This study used self-reported data across all measures and took place during the first six months of the COVID-19 pandemic, which may not accurately account for shifts observed in later months. These results are also limited to individuals from the AARP Medicare Supplement insured population and thus may not be generalizable to other older adults’ feelings and experiences in previous years and during this time. It is also possible there may be a non-response bias among those who were sent the survey but choose not to respond, comparing to those who did respond to the survey each year.

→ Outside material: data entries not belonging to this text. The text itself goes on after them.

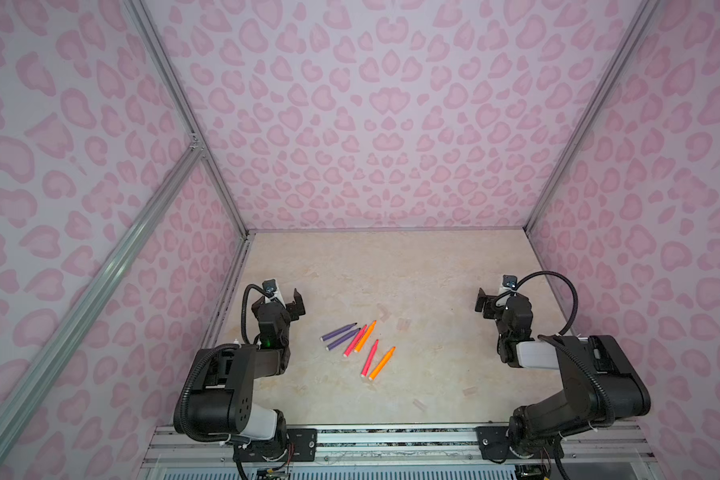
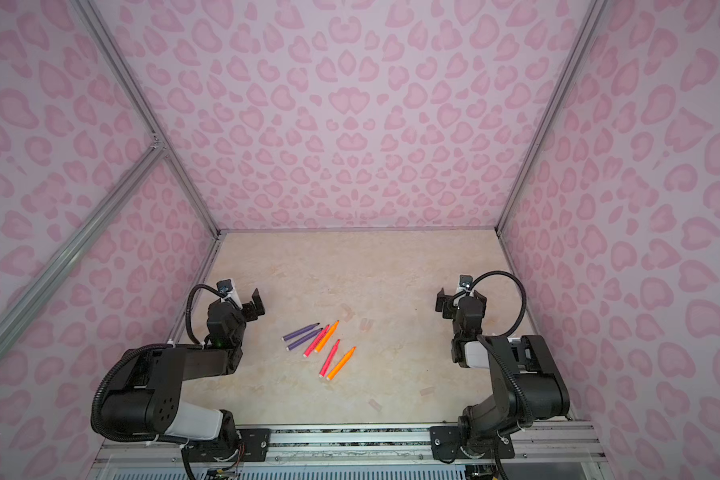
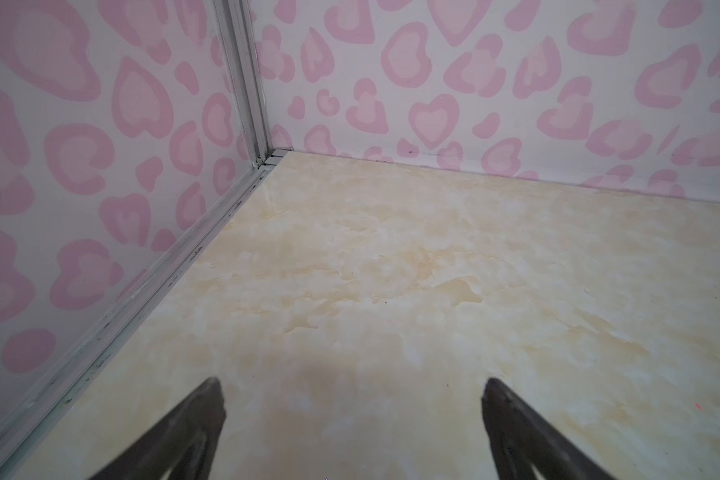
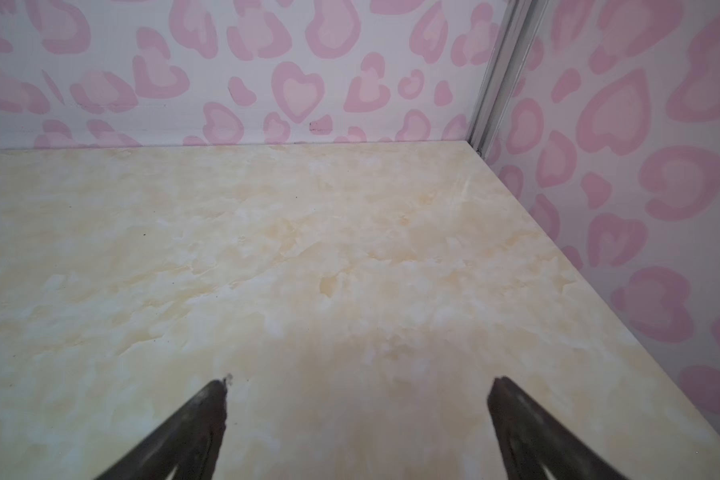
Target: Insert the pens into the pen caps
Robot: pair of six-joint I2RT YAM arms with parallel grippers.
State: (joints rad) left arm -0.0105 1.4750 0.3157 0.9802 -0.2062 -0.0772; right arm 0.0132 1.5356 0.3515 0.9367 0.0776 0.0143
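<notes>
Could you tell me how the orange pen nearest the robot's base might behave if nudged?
That orange pen looks slim and round on the smooth table, so it would probably roll. Its straight, thin body suggests stiff and light. The adjacent pink pen might get bumped.

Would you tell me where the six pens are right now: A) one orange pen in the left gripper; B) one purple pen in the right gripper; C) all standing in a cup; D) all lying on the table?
D: all six pens lie on the table, while the left gripper and right gripper are open and empty.
</notes>
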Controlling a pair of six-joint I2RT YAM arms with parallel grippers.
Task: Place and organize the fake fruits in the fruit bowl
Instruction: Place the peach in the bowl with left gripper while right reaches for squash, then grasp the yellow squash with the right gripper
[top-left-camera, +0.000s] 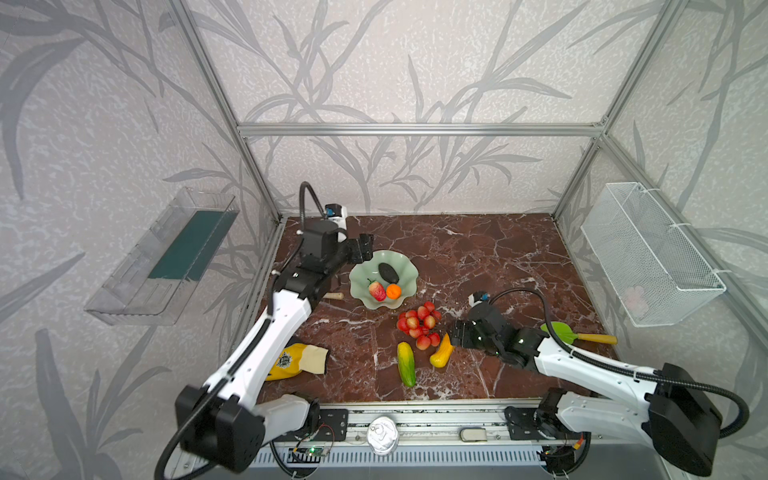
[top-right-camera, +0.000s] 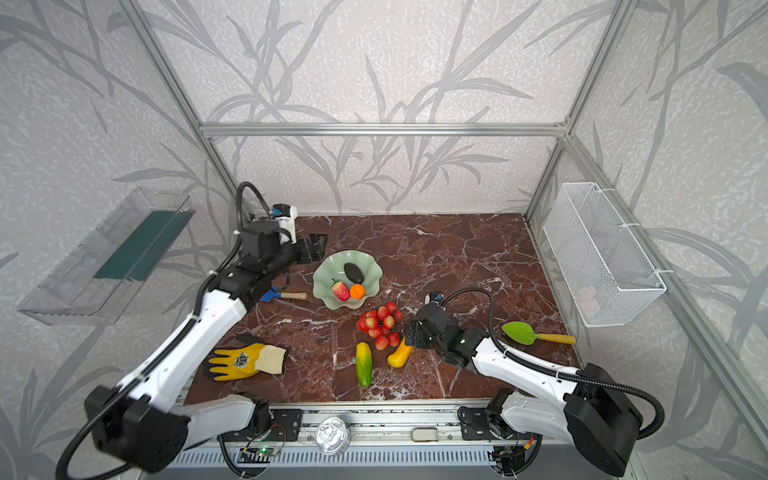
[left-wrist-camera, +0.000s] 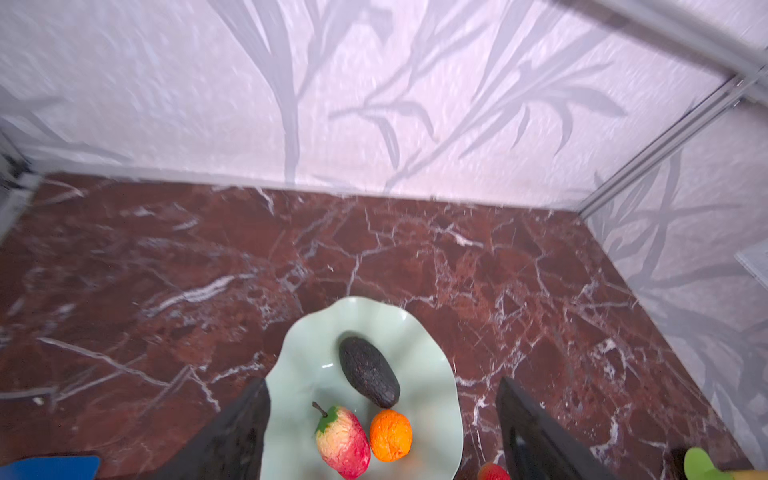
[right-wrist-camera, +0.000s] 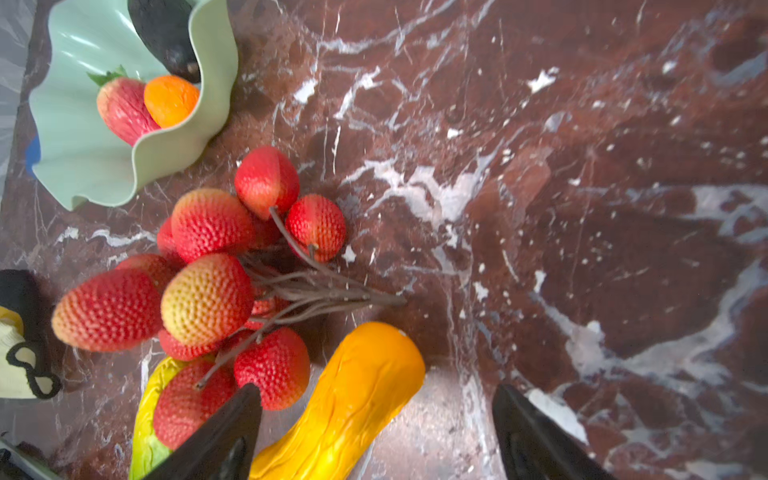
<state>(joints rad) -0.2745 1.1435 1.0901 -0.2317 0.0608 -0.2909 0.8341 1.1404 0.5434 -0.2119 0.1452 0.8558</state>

Meanwhile, the study has several important strengths. The current survey has been consistently distributed for multiple years, capturing feelings and attitudes of older adults at different time points. The response rate for a mailed, multiple page survey is high. This survey also examines many different psychosocial well-being measures to get a broad picture of how older adults are doing each year.

Conclusion

Results from this survey demonstrate that before and during the COVID-19 pandemic, older adults were doing well in many measures related to psychosocial well-being, including having high resilience, purpose, optimism, and low stress. However, surveys over time show that loneliness has steadily increased in recent years, with increased levels of loneliness during the initial months of the pandemic. Many common ways to reduce loneliness were limited or restricted during the past year and a half, making it more difficult for those with increased feelings of loneliness to have options to improve even if they are interested and willing. Technology, which has become a critical aspect of life since the onset of the COID-19 pandemic, may provide the needed alternative to participate in behaviors to decrease loneliness.

During this time, many have relied on technology to support physical well-being (i.e., ordering groceries, participating in online workouts, setting reminders to take medication) and mental well-being (i.e., speaking or texting with family members, using video calls to see people, using meditation apps, staying connected via social media). Teletherapy and developed digital interventions targeted specifically for older adults may be helpful in improving both the physical and mental health of this population. However, the ability to use technology, access to technology, and confidence in use will be required. Results indicate that a lack of comfort and confidence may result in a lack of technology use, leaving behind those who are not able to use or access these important resources. Support and education regarding technology use may be necessary to help increase the likelihood of practice with these resources for those who reported low comfort. It will also be necessary to continue to assess the stability in the protective factors’ trends examined in this survey that may help to support better long-term health outcomes to determine their stability over time after the pandemic.

Funding declaration

This work was funded by the Supplemental Health Insurance Program. Rachel Ungar, Jane Huang, Stephanie MacLeod, Rifky Tkatch, Lizi Wu, Sandra Kraemer, and James Schaeffer are employed by UnitedHealth Group and have stock with UnitedHealth Group. Charlotte Yeh is employed by AARP Services, Inc. However, their compensation was not dependent upon the results obtained in this research, and the investigators retained full independence in the conduct of this research.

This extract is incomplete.